## PROBLEM
Would you restate each line of the data below word for word, without its pictures?

## SUPPLIED MATERIAL

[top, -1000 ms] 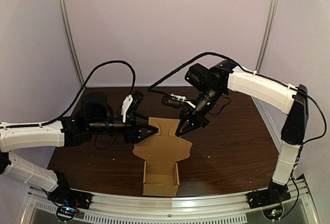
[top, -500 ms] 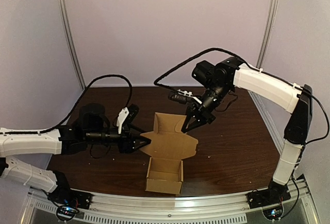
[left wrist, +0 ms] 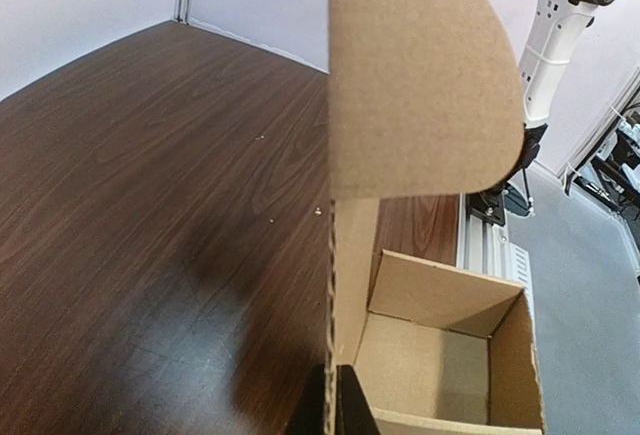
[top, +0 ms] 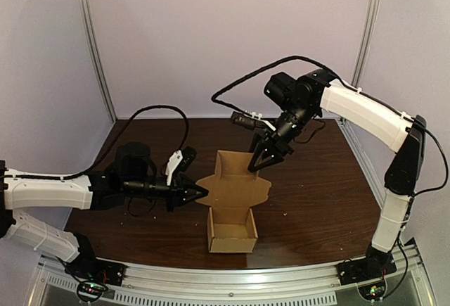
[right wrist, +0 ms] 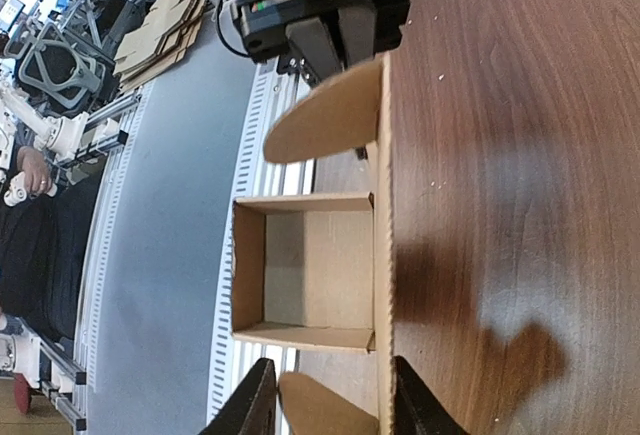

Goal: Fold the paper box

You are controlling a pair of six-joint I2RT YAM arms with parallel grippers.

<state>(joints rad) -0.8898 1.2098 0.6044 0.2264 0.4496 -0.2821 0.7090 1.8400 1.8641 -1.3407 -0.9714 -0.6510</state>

## SOLUTION
[top, -1000 ms] 
[top, -500 ms] 
[left wrist, +0 ms] 
[top, +0 ms] 
[right wrist, +0 ms] 

Goal: Fold the paper box

You are controlling a pair of six-joint I2RT YAM arms with parallel grippers.

<state>(joints rad) -0.8898 1.2098 0.6044 0.2264 0.4496 -0.2821 0.7090 1.8400 1.8641 -1.3407 -0.9714 -0.6510</state>

The complete answer has been presented.